Baca juga: Apresiasi Pergantian 22 Nama Jalan, Budayawan Betawi: Sarana Edukasi Generasi Muda
Lalu, kemarin Anies mengganti sejumlah jalan yang sudah terkenal di bilangan Jakarta Pusat dan Jakarta Timur, seperti Jalan Kebon Kacang Raya Sisi Selatan yang diubah menjadi Jalan H. M. Shaleh Ishak dan Jalan Kebon Kacang Raya Sisi Utara diubah menjadi Jalan M. Mashabi. Sementara itu, Jalan Raya Bambu Apus diganti menjadi Jalan Jalan Mpok Nori.
"Berdasarkan keterangan dari Sejarawan, bahwa Kebon Kacang dan Bambu Apus memiliki nilai sejarah dan budayanya tersendiri. Dua nama jalan itu dinilai menjadi representasi harapan akan kota yang hijau. Nama dua jalan itu mengandung pesan leluhur untuk mengajak kita untuk mengorientasikan kota ke masa depan sebagai kota hijau. Dan masih banyak lagi jalan-jalan yang mempunyai nilai historisnya," beber Kent.
Kata Kent, saat ini Anies tidak menerapkan sosialisasi ke publik jauh-jauh hari, melainkan bermanuver sendiri tanpa bersosialisasi terhadap warga terkait pergantian nama jalan yang diumumkan 22 Juni lalu dan sangat bertolak belakang dengan kasus yang terjadi pada 2018 lalu.
"Sebenarnya tidak masalah mengganti nama jalan dengan nama tokoh-tokoh di Jakarta sebagai bentuk apresiasi apa yang sudah diberikan untuk DKI Jakarta, tetapi ada beberapa hal yang harus diperhatikan, karena hal ini sangat berkaitan dengan kehidupan dan kegiatan banyak orang," tuturnya.
Kent menilai, keputusan yang dibuat Anies Baswedan melalui Keputusan Gubernur No. 565 Tahun 2022 tentang “Penetapan Nama Jalan, Gedung dan Zona Dengan Nama Tokoh Betawi dan Jakarta”, adalah keputusan yang sepihak tanpa memperhatikan aspek hukum administratif pemerintahan serta tanpa kajian kebudayaan, historis, ekonomi.
Baca juga: Pergantian 22 Nama Jalan Tuai Polemik, Gubernur DKI Anies Baswedan Bakal Dipanggil Kemendagri ?
Selain itu juga, program pergantian nama jalan tersebut tidak masuk dalam Rencana Pembangunan Jangka Menengah Daerah (RPJMD).
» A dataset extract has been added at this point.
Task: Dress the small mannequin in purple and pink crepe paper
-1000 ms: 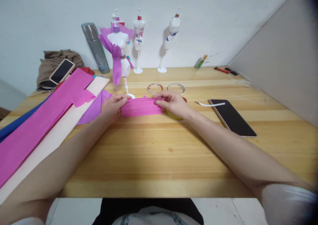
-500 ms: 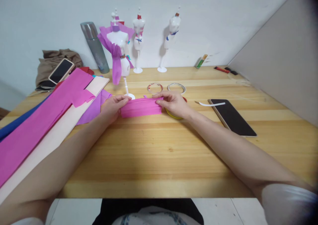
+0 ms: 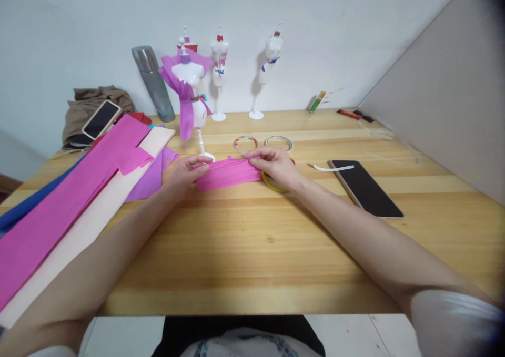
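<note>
A short pleated pink strip (image 3: 231,174) is stretched level between my hands at the middle of the table. My left hand (image 3: 185,172) pinches its left end between thumb and fingers, close to the white base of a mannequin (image 3: 199,116) draped in purple paper. The strip's upper right corner is pinched by my right hand (image 3: 274,165), which partly covers a yellow ring (image 3: 273,185) and something red. Behind my right hand lie a red-and-white tape ring (image 3: 245,138) and a white tape ring (image 3: 290,142).
Long pink (image 3: 79,199), cream (image 3: 98,220), purple and blue sheets cover the left side. Further back are a phone (image 3: 101,119), a bottle (image 3: 153,83) and more mannequins (image 3: 272,52). A dark tablet-like device (image 3: 366,189) lies right, a white strip (image 3: 331,169) across its corner.
The view has shifted slightly. The pink strip is still held at both ends, and its lower edge and pleats now tilt up a little more toward the right.
</note>
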`<state>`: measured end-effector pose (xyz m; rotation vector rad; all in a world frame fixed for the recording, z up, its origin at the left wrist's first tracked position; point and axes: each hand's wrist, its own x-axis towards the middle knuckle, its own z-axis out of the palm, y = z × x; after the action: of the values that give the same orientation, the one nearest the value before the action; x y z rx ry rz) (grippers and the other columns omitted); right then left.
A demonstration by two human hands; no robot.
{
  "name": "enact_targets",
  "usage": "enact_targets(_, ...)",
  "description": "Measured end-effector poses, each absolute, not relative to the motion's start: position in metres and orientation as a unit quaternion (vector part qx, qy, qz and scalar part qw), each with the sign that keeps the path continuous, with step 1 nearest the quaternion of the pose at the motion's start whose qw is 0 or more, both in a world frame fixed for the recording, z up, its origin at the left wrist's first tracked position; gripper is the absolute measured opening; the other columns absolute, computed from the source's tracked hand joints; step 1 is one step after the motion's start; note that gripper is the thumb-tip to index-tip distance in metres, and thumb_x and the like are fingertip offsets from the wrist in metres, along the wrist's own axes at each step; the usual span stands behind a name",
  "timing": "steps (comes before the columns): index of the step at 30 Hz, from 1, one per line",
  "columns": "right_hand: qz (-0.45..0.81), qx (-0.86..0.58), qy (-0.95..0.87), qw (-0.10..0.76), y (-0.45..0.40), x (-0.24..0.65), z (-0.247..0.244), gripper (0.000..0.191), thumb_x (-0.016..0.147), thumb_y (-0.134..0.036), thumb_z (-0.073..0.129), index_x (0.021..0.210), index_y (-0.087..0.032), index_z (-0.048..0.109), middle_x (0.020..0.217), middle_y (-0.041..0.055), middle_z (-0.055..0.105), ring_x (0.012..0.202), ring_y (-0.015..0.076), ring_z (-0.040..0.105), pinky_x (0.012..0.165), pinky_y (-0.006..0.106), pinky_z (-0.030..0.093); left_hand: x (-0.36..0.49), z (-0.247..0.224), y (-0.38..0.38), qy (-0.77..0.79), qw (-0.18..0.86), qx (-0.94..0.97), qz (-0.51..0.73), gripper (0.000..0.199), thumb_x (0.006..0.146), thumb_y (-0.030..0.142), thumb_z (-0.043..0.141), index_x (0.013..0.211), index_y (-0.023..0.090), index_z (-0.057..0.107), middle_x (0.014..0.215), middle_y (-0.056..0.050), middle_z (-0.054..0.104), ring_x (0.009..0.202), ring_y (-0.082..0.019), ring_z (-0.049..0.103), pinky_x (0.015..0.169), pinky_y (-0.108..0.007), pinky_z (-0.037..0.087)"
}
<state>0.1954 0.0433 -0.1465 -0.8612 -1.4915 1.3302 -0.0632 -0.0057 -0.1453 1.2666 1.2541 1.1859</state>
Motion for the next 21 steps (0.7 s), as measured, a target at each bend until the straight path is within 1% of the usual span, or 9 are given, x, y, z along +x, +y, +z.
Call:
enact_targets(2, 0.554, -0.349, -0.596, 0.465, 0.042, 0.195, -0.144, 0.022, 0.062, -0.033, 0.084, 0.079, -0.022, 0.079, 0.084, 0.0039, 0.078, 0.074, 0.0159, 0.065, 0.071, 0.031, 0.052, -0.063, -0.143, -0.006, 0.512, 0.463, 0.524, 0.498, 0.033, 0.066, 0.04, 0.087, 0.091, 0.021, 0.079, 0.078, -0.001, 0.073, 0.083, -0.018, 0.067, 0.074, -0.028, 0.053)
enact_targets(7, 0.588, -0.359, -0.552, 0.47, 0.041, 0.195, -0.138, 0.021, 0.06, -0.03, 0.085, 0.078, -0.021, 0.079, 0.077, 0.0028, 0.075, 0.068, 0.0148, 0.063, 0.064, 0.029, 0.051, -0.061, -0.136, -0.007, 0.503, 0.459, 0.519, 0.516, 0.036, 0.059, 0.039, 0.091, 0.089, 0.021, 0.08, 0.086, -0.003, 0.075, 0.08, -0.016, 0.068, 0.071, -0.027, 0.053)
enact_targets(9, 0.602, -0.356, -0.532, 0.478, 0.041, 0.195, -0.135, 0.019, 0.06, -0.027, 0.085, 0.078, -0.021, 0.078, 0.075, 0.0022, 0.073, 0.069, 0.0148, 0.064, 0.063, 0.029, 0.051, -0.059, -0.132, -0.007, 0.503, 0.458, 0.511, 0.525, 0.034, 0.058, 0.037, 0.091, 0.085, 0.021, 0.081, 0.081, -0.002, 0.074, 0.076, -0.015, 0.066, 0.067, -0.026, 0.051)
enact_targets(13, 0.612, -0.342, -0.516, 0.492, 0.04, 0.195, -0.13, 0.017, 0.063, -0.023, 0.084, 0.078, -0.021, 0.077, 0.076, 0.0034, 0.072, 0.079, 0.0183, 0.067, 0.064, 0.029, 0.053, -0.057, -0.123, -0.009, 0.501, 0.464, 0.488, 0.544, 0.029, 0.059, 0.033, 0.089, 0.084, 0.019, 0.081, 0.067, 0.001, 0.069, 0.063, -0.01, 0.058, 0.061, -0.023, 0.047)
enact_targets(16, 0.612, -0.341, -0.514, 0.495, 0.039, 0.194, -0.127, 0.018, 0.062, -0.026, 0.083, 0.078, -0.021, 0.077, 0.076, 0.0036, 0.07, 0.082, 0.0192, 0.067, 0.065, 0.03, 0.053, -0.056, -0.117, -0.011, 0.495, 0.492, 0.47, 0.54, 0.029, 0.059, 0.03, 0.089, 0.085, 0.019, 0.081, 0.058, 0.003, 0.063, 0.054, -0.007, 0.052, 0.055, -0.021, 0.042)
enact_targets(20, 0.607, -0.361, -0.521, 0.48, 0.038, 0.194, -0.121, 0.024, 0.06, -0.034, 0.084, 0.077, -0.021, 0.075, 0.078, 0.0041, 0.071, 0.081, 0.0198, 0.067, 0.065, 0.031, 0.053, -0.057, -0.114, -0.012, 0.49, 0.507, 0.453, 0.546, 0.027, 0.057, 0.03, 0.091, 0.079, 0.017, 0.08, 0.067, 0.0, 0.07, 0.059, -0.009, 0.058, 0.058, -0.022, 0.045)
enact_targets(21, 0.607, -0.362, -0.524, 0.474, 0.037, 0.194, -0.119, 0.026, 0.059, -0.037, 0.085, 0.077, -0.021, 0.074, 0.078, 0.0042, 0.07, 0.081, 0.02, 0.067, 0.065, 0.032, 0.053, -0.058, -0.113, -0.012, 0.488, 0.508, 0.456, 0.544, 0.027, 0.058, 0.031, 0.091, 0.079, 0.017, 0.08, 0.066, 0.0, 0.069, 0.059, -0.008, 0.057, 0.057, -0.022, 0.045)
"Kalau memang pergantian nama jalan tersebut memang sesuatu yang sangat penting untuk pembangunan Jakarta, seharusnya sejak awal, semenjak Anies terpilih menjadi Gubernur sudah mengkaji hal tersebut sehingga masuk dalam RPJMD DKI Jakarta," tegas Ketua IKAL PPRA LXII Lemhannas RI ini.
Lalu, kata Kent, keputusan perubahan nama jalan juga terkesan mendadak sehingga menimbulkan kebingungan dan kekhawatiran bagi warga DKI Jakarta yang terdampak. Dan kini akhirnya banyak penolakan dari warga.